By Poppy Peach | May 20th, 2012
They handed me the baby… then I handed him back. The nurse asked if I was ok, “my ears feel kind of muffled”, I said. She hit an alarm on the wall and the room filled with people trying to save my life. One woman read off my blood pressure, 50′s/20′s and one was screaming in my ear to keep me from closing my eyes. One nurse stuck me with needles and another was massaging my uterus, all her weight pressing on my abdomen to try and stop the bleeding. The phone was ringing in the background, family wanted to hear about the new baby and there was my husband, leaning against the wall holding our little boy in his arms. I lifted my head and focused on my husbands eyes, “I’m ok” I kept saying. I knew that baby needed me and I was determined to fight.

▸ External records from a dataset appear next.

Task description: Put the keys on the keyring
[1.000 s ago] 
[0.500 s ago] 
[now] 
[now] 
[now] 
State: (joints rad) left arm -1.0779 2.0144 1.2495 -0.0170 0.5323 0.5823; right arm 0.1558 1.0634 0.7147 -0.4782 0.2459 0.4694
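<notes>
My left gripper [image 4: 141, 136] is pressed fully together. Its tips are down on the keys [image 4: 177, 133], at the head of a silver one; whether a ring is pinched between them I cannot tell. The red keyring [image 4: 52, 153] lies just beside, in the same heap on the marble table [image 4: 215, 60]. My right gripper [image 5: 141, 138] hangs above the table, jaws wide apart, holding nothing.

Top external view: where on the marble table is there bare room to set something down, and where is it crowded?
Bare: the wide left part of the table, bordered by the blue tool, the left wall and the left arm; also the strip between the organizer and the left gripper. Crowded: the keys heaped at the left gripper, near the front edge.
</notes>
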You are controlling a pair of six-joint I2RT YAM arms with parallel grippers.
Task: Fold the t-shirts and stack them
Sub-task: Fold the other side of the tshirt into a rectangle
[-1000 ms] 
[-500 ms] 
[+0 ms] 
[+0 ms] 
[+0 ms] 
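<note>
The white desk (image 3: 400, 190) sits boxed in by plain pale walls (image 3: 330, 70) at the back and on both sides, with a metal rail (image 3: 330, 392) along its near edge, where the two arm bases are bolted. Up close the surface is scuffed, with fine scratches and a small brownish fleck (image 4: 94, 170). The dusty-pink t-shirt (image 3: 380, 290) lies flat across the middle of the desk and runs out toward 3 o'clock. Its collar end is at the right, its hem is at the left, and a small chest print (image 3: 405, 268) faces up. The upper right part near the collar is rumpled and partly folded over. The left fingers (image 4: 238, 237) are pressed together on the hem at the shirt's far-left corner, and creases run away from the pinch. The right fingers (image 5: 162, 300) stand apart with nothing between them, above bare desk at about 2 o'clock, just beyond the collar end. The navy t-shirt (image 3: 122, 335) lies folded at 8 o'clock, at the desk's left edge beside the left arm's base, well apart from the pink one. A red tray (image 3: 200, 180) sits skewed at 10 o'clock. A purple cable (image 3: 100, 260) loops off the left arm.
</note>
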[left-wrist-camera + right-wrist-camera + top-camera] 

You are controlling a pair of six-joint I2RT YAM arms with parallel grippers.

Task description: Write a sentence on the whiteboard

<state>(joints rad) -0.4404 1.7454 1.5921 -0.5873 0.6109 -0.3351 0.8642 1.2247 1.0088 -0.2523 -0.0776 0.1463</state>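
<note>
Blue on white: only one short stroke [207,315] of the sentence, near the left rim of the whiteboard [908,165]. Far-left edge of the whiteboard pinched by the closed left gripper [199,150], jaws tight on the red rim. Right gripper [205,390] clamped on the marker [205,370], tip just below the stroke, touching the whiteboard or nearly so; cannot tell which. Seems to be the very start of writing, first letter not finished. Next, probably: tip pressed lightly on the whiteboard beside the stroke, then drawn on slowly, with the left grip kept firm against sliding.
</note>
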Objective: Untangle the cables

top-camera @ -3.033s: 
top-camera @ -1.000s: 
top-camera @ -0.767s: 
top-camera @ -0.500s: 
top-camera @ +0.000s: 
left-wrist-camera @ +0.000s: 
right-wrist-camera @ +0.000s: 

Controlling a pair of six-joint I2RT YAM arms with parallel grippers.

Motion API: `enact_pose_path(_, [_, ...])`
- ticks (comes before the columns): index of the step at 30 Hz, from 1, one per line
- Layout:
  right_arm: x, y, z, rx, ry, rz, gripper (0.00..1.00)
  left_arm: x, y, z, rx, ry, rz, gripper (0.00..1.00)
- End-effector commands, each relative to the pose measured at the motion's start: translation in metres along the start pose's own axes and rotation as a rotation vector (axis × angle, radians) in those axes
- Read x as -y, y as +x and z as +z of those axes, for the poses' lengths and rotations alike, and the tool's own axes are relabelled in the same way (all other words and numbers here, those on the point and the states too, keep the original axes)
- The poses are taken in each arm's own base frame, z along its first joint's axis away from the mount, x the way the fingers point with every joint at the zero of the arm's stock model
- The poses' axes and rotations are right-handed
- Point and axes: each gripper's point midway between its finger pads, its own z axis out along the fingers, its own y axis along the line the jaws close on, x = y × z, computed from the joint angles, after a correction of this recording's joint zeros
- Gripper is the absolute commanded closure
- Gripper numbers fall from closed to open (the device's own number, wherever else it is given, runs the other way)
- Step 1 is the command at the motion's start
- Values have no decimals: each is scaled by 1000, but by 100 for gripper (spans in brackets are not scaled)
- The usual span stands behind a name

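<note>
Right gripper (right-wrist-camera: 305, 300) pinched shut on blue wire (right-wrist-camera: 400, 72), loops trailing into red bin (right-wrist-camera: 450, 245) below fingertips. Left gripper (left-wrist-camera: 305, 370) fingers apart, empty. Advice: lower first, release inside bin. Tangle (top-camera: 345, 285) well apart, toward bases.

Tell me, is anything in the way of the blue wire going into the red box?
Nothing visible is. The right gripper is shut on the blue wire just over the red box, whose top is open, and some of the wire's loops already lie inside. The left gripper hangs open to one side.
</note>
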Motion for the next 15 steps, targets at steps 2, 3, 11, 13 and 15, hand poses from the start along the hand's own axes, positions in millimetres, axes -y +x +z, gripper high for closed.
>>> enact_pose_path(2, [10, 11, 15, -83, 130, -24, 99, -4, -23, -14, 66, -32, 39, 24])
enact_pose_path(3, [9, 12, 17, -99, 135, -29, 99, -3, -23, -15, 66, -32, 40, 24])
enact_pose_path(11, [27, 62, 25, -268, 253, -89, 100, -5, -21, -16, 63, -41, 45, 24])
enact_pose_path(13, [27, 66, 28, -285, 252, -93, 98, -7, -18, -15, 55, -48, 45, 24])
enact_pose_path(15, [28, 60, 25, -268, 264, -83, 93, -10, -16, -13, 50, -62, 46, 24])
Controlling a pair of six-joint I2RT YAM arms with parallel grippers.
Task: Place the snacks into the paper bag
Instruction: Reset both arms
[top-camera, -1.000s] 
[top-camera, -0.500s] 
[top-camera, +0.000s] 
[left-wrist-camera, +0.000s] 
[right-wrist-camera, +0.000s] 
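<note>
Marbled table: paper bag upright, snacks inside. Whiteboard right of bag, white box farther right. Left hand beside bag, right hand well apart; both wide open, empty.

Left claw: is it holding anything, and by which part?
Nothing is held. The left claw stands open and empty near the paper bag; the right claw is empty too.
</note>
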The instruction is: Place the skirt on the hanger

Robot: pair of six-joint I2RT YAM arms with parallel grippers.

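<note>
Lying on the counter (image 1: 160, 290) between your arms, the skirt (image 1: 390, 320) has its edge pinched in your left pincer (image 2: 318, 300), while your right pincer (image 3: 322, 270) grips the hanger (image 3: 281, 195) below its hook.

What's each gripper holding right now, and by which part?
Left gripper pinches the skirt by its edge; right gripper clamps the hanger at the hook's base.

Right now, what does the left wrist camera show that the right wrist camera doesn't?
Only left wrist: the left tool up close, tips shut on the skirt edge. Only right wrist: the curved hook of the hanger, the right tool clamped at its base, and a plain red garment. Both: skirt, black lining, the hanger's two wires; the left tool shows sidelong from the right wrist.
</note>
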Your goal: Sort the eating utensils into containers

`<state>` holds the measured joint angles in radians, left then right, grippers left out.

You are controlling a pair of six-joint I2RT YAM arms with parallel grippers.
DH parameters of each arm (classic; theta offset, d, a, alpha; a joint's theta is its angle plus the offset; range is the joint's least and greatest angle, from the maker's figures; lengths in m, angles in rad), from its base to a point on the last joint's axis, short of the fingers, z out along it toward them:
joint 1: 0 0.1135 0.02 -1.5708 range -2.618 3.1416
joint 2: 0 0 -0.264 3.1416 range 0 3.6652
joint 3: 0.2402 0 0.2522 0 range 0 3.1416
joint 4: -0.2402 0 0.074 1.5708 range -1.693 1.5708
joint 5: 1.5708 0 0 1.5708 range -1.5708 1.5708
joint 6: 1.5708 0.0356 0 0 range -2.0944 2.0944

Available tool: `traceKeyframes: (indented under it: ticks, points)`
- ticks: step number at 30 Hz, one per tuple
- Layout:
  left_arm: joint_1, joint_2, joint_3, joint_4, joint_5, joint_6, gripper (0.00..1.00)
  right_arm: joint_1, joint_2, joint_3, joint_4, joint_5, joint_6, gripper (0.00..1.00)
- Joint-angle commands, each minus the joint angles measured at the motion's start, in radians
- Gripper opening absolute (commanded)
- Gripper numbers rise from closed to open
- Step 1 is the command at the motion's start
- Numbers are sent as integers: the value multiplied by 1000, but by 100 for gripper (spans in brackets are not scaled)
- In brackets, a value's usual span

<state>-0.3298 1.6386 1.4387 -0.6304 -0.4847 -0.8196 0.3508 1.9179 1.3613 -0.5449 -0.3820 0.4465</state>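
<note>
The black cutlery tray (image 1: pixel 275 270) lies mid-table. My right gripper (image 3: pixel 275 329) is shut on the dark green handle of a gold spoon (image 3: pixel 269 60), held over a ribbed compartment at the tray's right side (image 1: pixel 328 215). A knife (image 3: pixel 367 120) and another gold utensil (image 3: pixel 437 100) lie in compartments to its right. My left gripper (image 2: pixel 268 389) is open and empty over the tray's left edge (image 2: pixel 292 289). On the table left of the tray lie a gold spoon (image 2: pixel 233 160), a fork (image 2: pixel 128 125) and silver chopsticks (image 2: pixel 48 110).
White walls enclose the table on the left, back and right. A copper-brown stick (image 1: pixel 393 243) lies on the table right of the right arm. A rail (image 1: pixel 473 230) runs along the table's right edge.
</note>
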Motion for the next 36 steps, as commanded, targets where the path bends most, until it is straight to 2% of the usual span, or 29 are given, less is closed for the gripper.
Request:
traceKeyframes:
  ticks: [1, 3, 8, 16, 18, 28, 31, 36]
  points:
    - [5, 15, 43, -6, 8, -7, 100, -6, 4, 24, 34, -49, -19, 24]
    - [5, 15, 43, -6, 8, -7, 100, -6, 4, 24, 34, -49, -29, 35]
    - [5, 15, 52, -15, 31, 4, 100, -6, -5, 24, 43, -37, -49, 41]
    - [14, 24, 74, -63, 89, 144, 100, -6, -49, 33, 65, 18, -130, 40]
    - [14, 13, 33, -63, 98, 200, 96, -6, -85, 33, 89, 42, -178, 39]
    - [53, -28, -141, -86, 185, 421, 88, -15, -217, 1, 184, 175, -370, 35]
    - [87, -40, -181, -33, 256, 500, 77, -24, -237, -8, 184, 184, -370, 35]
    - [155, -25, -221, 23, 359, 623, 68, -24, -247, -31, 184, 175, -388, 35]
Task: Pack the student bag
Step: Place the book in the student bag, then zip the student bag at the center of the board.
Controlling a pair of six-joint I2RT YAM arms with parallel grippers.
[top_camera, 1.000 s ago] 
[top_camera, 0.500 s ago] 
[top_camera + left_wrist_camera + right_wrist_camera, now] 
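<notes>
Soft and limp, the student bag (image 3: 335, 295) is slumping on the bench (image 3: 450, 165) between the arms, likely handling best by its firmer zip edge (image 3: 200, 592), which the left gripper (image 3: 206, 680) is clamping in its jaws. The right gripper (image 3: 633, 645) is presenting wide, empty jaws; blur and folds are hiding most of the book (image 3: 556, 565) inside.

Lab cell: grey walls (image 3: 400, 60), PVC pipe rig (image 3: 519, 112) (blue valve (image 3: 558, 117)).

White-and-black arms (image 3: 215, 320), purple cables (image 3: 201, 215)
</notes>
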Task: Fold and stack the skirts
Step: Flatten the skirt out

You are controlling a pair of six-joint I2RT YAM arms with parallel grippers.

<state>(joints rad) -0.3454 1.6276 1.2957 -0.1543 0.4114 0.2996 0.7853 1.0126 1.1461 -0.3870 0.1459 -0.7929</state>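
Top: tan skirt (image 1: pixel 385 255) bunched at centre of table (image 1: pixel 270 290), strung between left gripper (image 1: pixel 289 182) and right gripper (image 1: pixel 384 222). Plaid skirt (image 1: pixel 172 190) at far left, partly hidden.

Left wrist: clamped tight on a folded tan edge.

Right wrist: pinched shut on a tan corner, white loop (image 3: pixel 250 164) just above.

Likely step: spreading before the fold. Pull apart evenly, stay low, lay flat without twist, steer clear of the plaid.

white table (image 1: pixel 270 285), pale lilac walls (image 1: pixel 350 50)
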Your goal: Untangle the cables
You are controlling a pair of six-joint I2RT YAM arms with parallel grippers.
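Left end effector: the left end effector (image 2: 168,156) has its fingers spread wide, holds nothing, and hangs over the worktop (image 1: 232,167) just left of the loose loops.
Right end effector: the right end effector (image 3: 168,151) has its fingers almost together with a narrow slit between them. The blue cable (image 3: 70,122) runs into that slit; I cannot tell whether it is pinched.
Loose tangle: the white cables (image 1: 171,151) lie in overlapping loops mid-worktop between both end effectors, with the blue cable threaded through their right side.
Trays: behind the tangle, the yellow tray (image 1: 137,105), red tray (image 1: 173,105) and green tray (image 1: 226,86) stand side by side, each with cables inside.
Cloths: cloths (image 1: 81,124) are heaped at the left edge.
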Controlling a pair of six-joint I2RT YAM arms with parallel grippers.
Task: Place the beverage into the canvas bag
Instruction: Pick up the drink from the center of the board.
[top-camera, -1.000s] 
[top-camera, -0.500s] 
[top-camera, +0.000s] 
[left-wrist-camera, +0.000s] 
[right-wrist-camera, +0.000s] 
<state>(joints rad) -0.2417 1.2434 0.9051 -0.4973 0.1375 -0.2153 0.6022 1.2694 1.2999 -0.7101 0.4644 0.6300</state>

We work so hard to protect our children when they’re babies. Why then, as they grow, do we give our power away and hand them into systems that don’t fit? We get so scared and intimidated by all the professionals that show up to tell us the “right” way. Afraid of making a mistake, we often forget to check-in with ourselves. How are these children suppose to learn to be in the world if they’re drugged throughout these vital years of development? Is it just too much work to give them tools?
|Oliver Fiddling at the May Faire|
Oliver’s life started out intense and continued to be so. A child with sensory processing issues, he’s always been my teacher. We were told after about six 30 minute visits in an office, to try “several” different medications. When questioned, then of course, the Dr said, he was more worried about me. Oh, well that feels great! You want to drug my child because you’re worried I can’t cope? That helps! Great support Doc! The Dr. was defensive…we left. I had piles of paperwork from the short stint in public school telling me how “high risk” he was. Eventually, I just had to throw it out. How could I help him if his fate was already sealed? I spent many a day waiting in the kindergarten yard for him to be sent out. Oliver and I would water the yard and look for creatures because he couldn’t handle circle time. Watching him struggle was the most painful experience of my life. I just wanted him to be ok. We both had so much to learn and we did. Through trial and error ultimately I realized the I WAS the professional. I knew what Oliver needed and I had to garner the courage to take it on.
He’s learned so much since those early days. How to take care of his needs, to recognize what triggers his emotions and how to work through it all. He’s learning to take responsibility for his role in the dynamics that show up for him. Oliver has never been one to let things slide, you’ll know just how he feels about something. He can’t tolerate injustice and comes alive when inspired. Homework can be like running all of our nails down a chalkboard but we work daily on what’s acceptable behavior and what’s not. We’ve done private school, public school and homeschooling. We have learned to be flexible and are taking a year off from the Waldorf school he attends to do a bit of traveling. Schooling on the road! We’re very excited!
What happens to a child when we don’t allow their life to unfold naturally? What happens when we mask it to make life easier in the short term? I know that people will say that some children really do need medication, and perhaps this is true, but how many are being medicated that just need time to grow into themselves? I just think we need to really step back and take the time needed for these very special children. These are very important questions to ask ourselves. It may not be convenient or easy but this is the path we have been set upon. It’s so important to trust our intuition. If we get quiet enough, that gut feeling will tell us what’s needed. Listen carefully and new paths emerge. We are stronger than they’ll ever let us know.